* REQUIRED WORK: Word for word, restate the lines from the start of the data down to the line with "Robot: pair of", both included.

+ + + +

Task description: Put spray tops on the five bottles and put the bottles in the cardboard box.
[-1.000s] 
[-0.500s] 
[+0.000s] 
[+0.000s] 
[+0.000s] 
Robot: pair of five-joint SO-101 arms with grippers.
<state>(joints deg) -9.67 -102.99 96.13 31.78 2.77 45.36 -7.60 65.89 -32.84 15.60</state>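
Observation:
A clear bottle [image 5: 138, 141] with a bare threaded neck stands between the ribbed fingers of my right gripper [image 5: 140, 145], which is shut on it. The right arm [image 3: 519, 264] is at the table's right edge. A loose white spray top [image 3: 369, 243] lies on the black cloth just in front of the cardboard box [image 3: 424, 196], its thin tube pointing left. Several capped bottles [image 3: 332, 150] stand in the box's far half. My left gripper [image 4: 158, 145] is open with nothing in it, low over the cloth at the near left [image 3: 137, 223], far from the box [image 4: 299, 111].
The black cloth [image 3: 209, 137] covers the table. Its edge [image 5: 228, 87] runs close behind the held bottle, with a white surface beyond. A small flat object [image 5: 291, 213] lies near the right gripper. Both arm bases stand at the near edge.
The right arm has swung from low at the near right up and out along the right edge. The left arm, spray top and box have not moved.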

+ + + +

* ANSWER FOR THIS EXERCISE:
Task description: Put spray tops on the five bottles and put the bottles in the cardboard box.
[-1.000s] 
[-0.500s] 
[+0.000s] 
[+0.000s] 
[+0.000s] 
Robot: pair of five-joint SO-101 arms with grippers.

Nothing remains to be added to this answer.